In 2008, The EPA issued a rule that stated that people involved in renovating homes built prior to 1978 would have to take training on lead safe practices in dealing with lead paint renovation and repair. The deadline of obtaining that certification is April 22, 2010. From Today’s Green Construction,
…the government has decided to require that any remodeling or renovation project that disturbs more than 6 square feet on the interior or 20 square feet on the exterior be tested for lead paint. If the house tests positive you must hire a certified contractor for the work.
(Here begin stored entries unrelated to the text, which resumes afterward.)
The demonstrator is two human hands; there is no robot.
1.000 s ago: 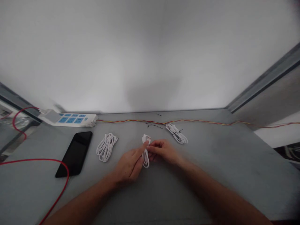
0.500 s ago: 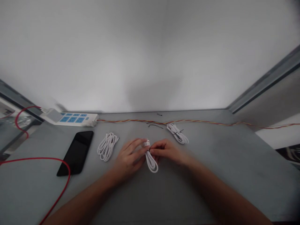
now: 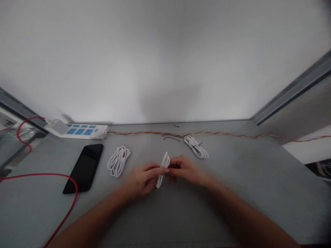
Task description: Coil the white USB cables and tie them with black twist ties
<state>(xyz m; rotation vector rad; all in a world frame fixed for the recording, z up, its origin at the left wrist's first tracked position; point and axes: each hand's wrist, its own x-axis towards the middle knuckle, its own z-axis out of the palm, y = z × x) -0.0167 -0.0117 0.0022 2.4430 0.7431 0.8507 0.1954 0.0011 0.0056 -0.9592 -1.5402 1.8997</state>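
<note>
A coiled white USB cable [image 3: 166, 159] stands tilted between my hands, with a thin black tie [image 3: 162, 174] around its middle. My left hand [image 3: 145, 177] grips the coil from the left, thumb across its front. On the other side, the fingers of my right hand [image 3: 182, 169] are closed against the coil's right edge; their tips are partly hidden. Left of my hands lies a second coiled white cable [image 3: 119, 162] with no tie visible. Beyond my right hand rests a third white cable [image 3: 196, 147], bound with a black tie.
At the left lie a black phone [image 3: 84, 168] and a red cable [image 3: 73, 203]. A white power strip [image 3: 82, 131] with blue sockets sits near the back wall. Twisted red-yellow wire [image 3: 219, 133] runs along the back, near loose black ties [image 3: 172, 138].
The held coil has been turned over: its looped end now points away from me, and its USB plug no longer shows at the top. My left fingers have shifted down slightly.
</note>
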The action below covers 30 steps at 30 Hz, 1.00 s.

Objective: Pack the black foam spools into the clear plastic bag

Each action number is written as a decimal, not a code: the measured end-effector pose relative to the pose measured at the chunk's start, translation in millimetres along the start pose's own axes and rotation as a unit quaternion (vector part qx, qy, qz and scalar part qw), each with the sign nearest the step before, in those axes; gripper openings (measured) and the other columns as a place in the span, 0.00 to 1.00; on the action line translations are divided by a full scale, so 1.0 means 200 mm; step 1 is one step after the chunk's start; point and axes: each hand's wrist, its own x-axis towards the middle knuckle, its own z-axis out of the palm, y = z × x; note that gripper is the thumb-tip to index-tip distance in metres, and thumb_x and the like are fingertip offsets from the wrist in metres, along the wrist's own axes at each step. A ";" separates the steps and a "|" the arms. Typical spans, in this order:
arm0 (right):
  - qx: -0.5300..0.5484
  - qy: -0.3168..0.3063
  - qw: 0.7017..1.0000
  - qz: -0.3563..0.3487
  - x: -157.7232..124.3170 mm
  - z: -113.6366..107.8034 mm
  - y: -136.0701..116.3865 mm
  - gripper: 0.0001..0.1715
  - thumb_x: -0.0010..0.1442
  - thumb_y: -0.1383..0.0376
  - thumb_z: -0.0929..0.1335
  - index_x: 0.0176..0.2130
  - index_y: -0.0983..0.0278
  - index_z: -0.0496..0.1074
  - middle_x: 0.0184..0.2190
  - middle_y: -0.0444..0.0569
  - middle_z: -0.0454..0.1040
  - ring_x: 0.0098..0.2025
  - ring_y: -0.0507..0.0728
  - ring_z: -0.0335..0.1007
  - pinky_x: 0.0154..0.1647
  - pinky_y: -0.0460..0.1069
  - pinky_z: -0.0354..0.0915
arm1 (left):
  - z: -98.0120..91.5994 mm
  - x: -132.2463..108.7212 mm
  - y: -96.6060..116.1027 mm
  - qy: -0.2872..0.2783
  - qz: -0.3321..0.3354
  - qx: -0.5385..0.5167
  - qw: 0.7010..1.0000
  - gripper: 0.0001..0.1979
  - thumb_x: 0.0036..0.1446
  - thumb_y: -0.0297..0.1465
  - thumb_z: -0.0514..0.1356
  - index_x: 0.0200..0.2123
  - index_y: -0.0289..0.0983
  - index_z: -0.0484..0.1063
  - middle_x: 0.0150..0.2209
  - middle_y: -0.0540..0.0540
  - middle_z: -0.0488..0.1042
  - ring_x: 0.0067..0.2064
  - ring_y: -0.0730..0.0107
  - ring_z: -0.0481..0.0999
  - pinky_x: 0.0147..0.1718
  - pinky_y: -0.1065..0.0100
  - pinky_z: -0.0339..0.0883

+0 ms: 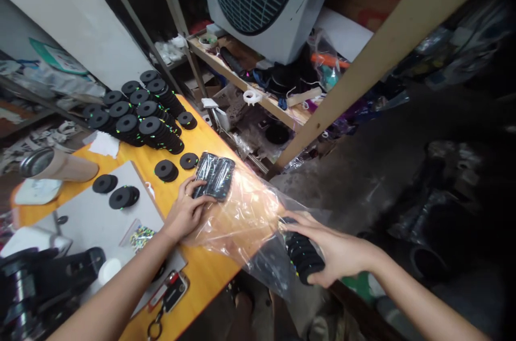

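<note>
A clear plastic bag (245, 217) lies across the table's right edge, its mouth hanging towards my right hand. In its far end, rows of black discs (217, 174) are packed side by side. My left hand (189, 207) presses its fingers and thumb on the near side of that bagged pack, gripping it through the plastic. Off the table edge, my right hand (318, 239) wraps round a stack of black discs (304, 258) with small coloured bits on the rims. This stack is at the bag's mouth; whether it is inside the plastic I cannot tell.
Tall stacks of holed black discs (151, 126) fill the table's far end, with shorter stacks (166, 170) nearer. A grey board (141, 180) carries discs and a small bag of coloured beads (141, 236). Keys (175, 292), a tumbler (68, 165) and an air cooler (278, 13) stand around.
</note>
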 end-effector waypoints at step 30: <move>-0.109 0.203 0.970 -0.075 0.34 0.23 0.13 0.63 0.46 0.57 0.75 0.68 0.50 0.38 0.68 0.54 0.37 0.69 0.72 0.43 0.65 0.69 0.56 | 0.02 -0.02 0.01 -0.018 -0.037 -0.005 0.999 0.24 0.53 0.17 0.53 0.42 0.50 0.77 0.60 0.49 0.57 0.66 0.51 0.49 0.58 0.42 0.62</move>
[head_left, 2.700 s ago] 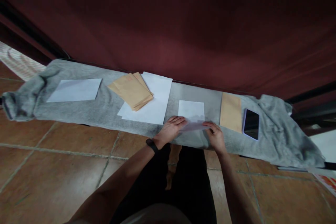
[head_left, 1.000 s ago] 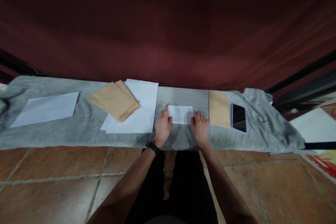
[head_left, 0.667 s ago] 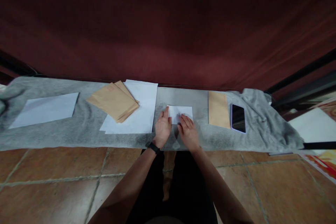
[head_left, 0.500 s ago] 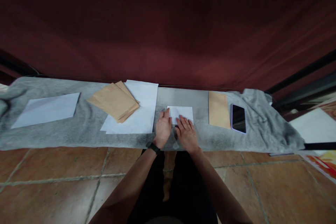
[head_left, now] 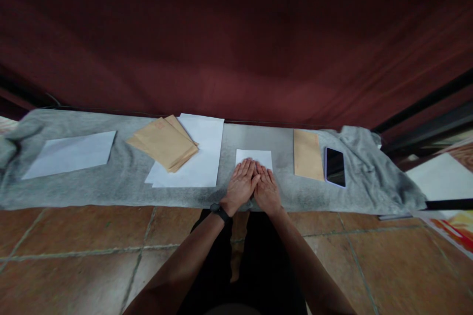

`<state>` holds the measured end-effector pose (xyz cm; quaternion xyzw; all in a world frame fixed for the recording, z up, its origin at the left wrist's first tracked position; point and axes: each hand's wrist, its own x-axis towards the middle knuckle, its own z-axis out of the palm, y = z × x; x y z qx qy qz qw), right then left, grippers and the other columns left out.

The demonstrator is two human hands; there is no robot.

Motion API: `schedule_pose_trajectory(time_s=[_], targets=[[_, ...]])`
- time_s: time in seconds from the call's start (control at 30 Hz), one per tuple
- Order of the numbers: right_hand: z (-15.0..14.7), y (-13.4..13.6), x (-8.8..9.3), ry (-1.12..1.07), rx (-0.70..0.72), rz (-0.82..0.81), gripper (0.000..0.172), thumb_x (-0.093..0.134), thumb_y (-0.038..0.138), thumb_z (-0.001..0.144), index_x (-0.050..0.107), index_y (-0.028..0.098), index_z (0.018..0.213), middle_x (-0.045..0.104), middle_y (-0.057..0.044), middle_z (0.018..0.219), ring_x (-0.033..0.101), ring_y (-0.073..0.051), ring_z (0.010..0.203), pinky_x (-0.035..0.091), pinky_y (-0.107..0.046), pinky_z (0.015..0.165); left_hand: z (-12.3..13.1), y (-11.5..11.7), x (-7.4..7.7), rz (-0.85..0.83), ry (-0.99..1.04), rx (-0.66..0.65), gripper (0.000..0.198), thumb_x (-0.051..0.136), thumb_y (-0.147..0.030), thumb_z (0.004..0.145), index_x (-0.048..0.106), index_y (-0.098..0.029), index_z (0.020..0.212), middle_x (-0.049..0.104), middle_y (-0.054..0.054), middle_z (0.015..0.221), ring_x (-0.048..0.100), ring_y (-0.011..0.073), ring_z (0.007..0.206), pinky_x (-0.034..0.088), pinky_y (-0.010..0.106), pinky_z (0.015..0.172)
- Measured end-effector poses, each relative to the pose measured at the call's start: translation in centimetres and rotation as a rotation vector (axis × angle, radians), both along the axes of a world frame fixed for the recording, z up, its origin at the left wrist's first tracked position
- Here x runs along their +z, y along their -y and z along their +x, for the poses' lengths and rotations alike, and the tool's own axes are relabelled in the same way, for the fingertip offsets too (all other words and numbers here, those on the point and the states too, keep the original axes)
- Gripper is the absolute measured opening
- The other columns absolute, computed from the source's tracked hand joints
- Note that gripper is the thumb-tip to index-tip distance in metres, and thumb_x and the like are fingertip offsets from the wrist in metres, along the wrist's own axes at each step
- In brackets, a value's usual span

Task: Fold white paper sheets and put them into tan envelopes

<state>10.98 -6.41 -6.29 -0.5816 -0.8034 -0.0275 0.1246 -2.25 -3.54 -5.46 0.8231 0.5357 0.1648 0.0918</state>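
Note:
A small white piece of paper [head_left: 253, 154], apparently folded, lies in front of me on the grey cloth. My left hand [head_left: 242, 182] rests flat on its left part, fingers stretched forward. Flat beside it, my right hand [head_left: 267, 189] covers the lower right part of the paper. The two hands touch at the thumbs and hide the paper's near edge. To the left, a stack of brown envelopes [head_left: 166, 143] lies across large white sheets [head_left: 208, 157]. A single brown envelope [head_left: 308, 154] is to the right of my hands.
A phone [head_left: 335, 167] lies right of the single envelope. Another white sheet [head_left: 74, 154] is at the far left. Grey cloth [head_left: 129, 187] covers the narrow bench, with a dark red curtain [head_left: 236, 59] behind it. Tiled floor [head_left: 81, 256] shows below.
My left hand has moved right from the paper's left edge and flattened onto it, now against the right hand. The paper has stayed in place.

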Motion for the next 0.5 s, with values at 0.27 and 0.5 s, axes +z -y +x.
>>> schedule_pose_trajectory(time_s=[0.27, 0.5], targets=[[1.4, -0.3, -0.7, -0.047, -0.093, 0.021, 0.054, 0.035, 0.024, 0.105, 0.037, 0.010, 0.157, 0.039, -0.014, 0.162, 0.036, -0.026, 0.151, 0.026, -0.047, 0.124, -0.1, 0.7, -0.6, 0.032, -0.065, 0.071, 0.069, 0.034, -0.049, 0.105, 0.028, -0.006, 0.159, 0.031, 0.018, 0.165, 0.020, 0.0262, 0.157, 0.023, 0.048, 0.127], [3.5, -0.9, -1.0, -0.125, -0.148, 0.051, 0.055, 0.032, 0.034, 0.107, 0.039, 0.009, 0.156, 0.046, -0.018, 0.157, 0.041, -0.031, 0.147, 0.031, -0.053, 0.119, -0.1, 0.7, -1.3, 0.008, -0.057, 0.216, 0.067, 0.038, -0.039, 0.103, 0.025, -0.004, 0.159, 0.026, 0.021, 0.166, 0.019, 0.0299, 0.157, 0.024, 0.051, 0.127]])
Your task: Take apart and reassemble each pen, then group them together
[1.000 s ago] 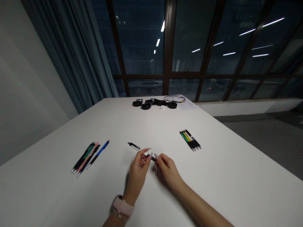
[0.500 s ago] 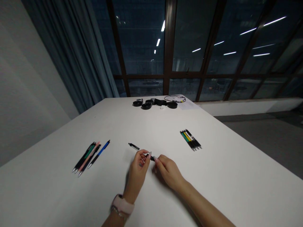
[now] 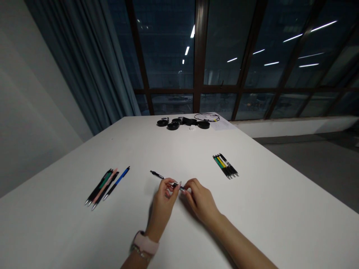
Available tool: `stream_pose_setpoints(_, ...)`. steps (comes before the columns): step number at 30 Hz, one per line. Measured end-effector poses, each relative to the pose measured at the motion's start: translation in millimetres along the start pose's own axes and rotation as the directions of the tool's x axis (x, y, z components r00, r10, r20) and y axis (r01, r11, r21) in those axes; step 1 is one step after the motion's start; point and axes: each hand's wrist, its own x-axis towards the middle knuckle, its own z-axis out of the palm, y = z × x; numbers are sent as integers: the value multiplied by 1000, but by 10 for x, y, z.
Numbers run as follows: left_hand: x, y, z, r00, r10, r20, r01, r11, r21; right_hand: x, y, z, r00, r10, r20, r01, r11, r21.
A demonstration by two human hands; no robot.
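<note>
A pen [image 3: 157,174] slants over the desk [image 3: 269,216] — the left hand [image 3: 163,204] pinches its barrel, and the right hand's [image 3: 202,201] grip is closed about the lower end. Best to hold the left steady, barrel in line, right fingertips light.

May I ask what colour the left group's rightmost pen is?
The rightmost pen is blue with a black grip (head view).

No legible lettering, labels, numbers or signs anywhere.
</note>
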Motion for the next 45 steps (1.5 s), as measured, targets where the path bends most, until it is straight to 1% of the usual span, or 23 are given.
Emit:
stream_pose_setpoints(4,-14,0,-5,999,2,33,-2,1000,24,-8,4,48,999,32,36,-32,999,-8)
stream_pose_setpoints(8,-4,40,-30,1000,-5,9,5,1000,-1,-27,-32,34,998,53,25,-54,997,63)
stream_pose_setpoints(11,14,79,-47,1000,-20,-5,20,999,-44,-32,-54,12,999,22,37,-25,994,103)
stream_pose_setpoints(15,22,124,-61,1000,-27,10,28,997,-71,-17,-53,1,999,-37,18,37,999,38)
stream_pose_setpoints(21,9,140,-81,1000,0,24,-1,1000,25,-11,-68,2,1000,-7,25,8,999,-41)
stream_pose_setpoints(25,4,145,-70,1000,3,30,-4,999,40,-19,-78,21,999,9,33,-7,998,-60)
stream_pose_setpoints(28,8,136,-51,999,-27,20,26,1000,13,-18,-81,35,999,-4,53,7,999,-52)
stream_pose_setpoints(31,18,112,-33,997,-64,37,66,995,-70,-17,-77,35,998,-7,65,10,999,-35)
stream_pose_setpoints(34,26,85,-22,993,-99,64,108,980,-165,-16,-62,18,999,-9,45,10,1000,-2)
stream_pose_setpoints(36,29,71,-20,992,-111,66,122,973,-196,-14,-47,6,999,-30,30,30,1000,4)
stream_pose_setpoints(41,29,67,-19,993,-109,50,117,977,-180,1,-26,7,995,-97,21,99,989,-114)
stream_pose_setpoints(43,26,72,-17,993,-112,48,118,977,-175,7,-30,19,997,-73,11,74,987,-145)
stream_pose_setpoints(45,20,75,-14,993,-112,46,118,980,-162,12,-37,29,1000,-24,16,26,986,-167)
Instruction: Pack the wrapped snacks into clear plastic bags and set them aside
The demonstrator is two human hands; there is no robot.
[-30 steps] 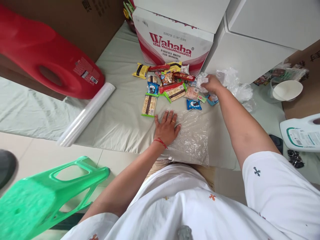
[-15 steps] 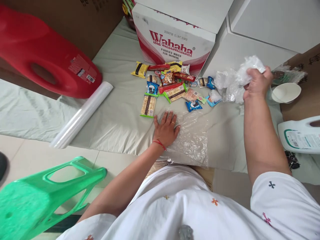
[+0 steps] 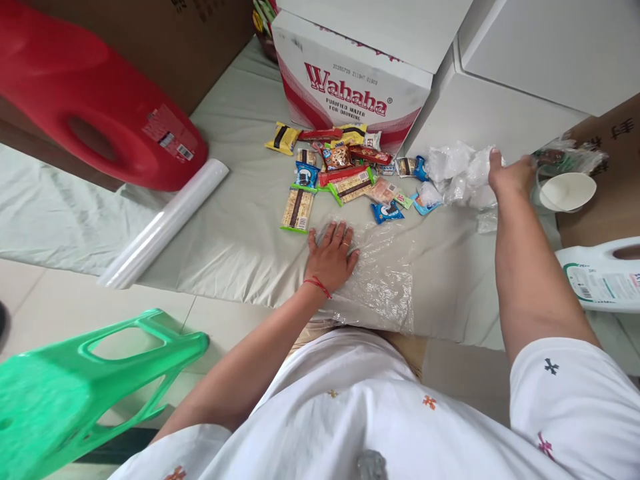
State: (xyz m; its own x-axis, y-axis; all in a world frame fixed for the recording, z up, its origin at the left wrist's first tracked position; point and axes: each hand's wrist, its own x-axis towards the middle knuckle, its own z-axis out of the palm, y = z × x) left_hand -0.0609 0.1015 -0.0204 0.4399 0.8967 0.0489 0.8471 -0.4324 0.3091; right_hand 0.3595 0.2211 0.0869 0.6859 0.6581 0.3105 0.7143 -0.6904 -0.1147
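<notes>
My left hand (image 3: 331, 255) lies flat with its fingers spread on a clear crinkled plastic sheet (image 3: 383, 290), over the pale green cloth. Just beyond its fingertips is a sesame-type bar (image 3: 297, 210) in a clear and green wrapper. My right hand (image 3: 513, 177) is low beside a heap of crumpled clear plastic bags (image 3: 463, 173), thumb stretched away from the other fingers. Its fingertips are partly hidden, and I see nothing gripped in it. Several small packaged snacks (image 3: 350, 183) lie in a cluster between the two hands, before a white and red carton (image 3: 350, 93).
On the left stand a large red jug (image 3: 135, 127), a clear film roll (image 3: 165, 223) and a green plastic stool (image 3: 100, 380). At right are a white bowl (image 3: 567, 193), a white bottle (image 3: 600, 277) and brown cardboard. White drawers (image 3: 500, 120) rise behind the plastic heap.
My right hand has come down from above the heap and its thumb has spread from the fingers. The crumpled plastic it held up no longer shows in its grasp. My left hand stays put.
</notes>
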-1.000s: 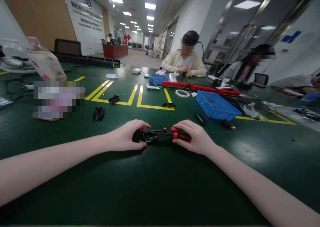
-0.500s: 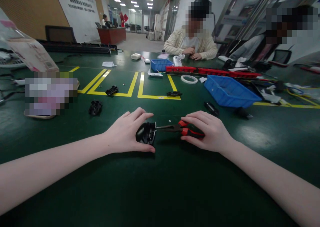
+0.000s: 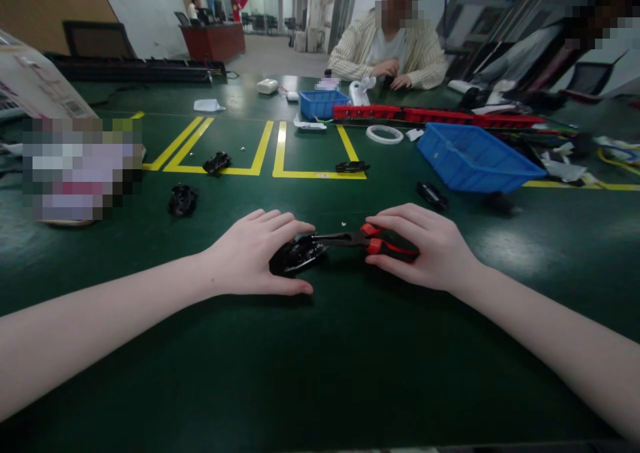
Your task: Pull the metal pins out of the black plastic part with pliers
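Observation:
My right hand (image 3: 433, 246) is closed around the red-and-black handles of long-nose pliers (image 3: 350, 238). The pliers' jaws point left and meet the upper right edge of a black plastic part (image 3: 303, 253) with a glossy, curved shell. My left hand (image 3: 255, 253) curves around the left side of this part, its fingers stretched over the top and its thumb apart below. A gap shows between thumb and part; the side against the palm is hidden. A tiny white bit (image 3: 343, 224) lies beyond the pliers.
Several black parts, one (image 3: 183, 200) at left and another (image 3: 433, 196) at right, lie on the green table (image 3: 320, 366). Beyond are a large blue bin (image 3: 475, 163), a small blue bin (image 3: 323, 105), a tape roll (image 3: 384, 134) and a red strip (image 3: 435, 114). Another person sits opposite.
The black part has turned and tilted between my hands, its edge now slanting up toward the pliers. The pliers remain in my right hand. The whole view has dipped downward.

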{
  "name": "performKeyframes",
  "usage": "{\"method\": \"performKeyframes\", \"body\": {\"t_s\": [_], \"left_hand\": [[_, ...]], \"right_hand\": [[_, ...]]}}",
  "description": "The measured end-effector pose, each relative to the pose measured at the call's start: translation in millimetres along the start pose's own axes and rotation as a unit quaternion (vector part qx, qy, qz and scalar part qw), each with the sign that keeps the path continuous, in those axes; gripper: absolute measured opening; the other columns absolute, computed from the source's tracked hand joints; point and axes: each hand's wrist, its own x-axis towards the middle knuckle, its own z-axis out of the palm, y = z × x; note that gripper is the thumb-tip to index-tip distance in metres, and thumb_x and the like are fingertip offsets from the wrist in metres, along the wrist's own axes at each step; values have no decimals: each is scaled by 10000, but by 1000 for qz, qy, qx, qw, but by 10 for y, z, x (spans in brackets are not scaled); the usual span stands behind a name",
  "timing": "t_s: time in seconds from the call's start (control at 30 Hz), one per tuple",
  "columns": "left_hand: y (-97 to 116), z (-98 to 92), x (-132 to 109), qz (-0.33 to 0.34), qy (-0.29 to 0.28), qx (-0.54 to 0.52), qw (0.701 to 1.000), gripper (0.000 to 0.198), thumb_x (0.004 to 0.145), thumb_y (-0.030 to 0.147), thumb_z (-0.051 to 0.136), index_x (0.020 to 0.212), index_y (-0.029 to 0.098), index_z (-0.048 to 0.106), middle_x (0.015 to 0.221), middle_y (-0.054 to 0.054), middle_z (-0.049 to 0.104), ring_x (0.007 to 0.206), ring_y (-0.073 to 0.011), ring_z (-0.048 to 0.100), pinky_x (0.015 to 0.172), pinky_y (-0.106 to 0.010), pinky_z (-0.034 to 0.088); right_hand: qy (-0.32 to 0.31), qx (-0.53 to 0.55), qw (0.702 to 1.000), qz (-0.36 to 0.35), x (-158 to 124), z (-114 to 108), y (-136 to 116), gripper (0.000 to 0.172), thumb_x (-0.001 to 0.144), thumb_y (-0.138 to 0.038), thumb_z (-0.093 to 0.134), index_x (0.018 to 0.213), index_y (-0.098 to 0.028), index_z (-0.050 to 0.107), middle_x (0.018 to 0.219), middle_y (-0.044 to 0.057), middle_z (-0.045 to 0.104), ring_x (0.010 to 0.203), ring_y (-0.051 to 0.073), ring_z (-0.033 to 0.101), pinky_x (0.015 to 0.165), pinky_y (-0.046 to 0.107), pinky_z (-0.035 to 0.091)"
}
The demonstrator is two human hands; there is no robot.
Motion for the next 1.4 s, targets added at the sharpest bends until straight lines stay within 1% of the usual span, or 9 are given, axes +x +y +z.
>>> {"method": "performKeyframes", "body": {"t_s": [0.3,0.47,0.67,0.73,0.8,0.93,1.13,1.3,1.4], "left_hand": [[-12,7,-21,-8,29,25,999,889,778,824,554,1381,173,497,931,-41,666,770,-202,620,719,-310,378],[-18,10,-30,12,26,-20,999,745,865,754,497,1348,187,508,747,34,621,639,-149,566,714,-298,369],[-5,-9,-63,39,42,-21,998,605,882,670,553,1259,197,549,699,57,596,630,-137,563,723,-302,372],[6,-11,-65,18,59,-8,998,710,816,724,607,1286,199,521,770,38,623,669,-154,577,728,-309,379],[14,-8,-54,-2,64,11,998,860,735,799,630,1331,197,481,977,-27,661,802,-202,613,776,-337,397],[15,2,-8,-2,39,24,999,889,724,815,625,1336,189,474,1361,-129,538,1172,-326,555,928,-411,404],[-5,13,25,11,-26,-47,998,609,869,588,632,1326,201,520,1284,-89,594,1140,-281,571,962,-414,465],[-20,16,-3,25,-29,-122,992,620,901,392,601,1448,201,378,1435,-95,490,1247,-254,547,1029,-380,486],[-17,7,-7,36,-33,-118,992,645,887,344,584,1468,196,346,1474,-101,470,1290,-266,531,1082,-389,450]], "right_hand": [[8,-15,1000,-13,-7,-17,-4,441,859,-475,688,1222,-238,609,1074,113,718,945,261,694,778,410,579],[8,-2,1000,-7,-13,-26,-16,453,863,-468,683,1246,-237,606,1091,110,714,965,264,687,801,418,574],[7,-10,1000,-8,-20,-24,-9,472,859,-475,688,1255,-233,603,1100,110,713,974,266,688,801,416,571],[14,-17,1000,-17,-20,-23,-3,480,855,-470,696,1254,-222,601,1090,119,712,961,267,688,788,414,571],[14,-23,999,-18,-18,-23,2,477,856,-475,695,1253,-227,599,1089,115,712,955,263,688,779,411,572],[18,-21,999,-20,-17,-17,-6,466,859,-475,692,1239,-219,605,1075,117,711,938,260,686,779,411,573],[-4,29,999,27,-16,-9,-80,436,876,-477,668,1237,-239,615,1100,101,704,956,254,679,819,419,569],[-7,32,999,31,-10,-10,-112,441,872,-500,665,1209,-219,622,1070,107,696,936,257,676,791,417,569],[-2,32,999,41,-9,-11,-110,430,871,-495,669,1207,-230,620,1072,102,697,941,258,673,793,421,568]]}}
There are a few exceptions and you can read more about them on our other site on our 2010 Lead Paint Law article.
Some of the common renovation practices that require safe practices includes: sanding, cutting, and demolition can create hazardous dust and chips by disturbing lead-based paint, which can be harmful to adults and children.
Lead poisoning can cause learning problems, mental retardation, seizures and in severe cases, death. That’s why it’s so important to teach children how to avoid lead poisoning in the first place.
Acting Health Commissioner Patsy Yang
In most cases, the sources of contamination are lead hazards in the home, such as peeling and chipping lead paint and lead paint dust, which children breathe, lick or swallow. Lead paint was banned for residential use in 1978, but is still found in a majority of the county’s older housing stock. Lead and lead paint also can be found in imported toys, jewelry, candy and make-up, and in some pottery.
The EPA has a list of EPA approved training programs and an easy to use Locator widget to find the one closest to you.
Litigation attorneys are getting the word out to contractors that they need to take this certification very seriously. From the Massachusetts Builders Blog,
The Lead-Based Paint Renovation, Repair and Painting Program Law is a federal law. That means that claims brought under that law can be brought in federal court. Even if you have an arbitration clause in your contract, it will not apply to a lead paint claim because the plaintiff would be the child or a pregnant woman who is not necessarily a party to the contract. Therefore contractors could be subject two legal proceedings at the same time.
In its article about the new law, Today’s Green Construction says the new law will mean some contractors will go out of business.
Over the last few months I’ve heard several small contractors say they will steer clear of and avoid older home renovations. A significant amount of small replacement window contractors will most likely go out of business and stop providing inexpensive window replacement services. While we think the new law is important in protecting public safety we also know it will result in much higher prices for consumers and less competition for consumers.
What will the new law mean for your business?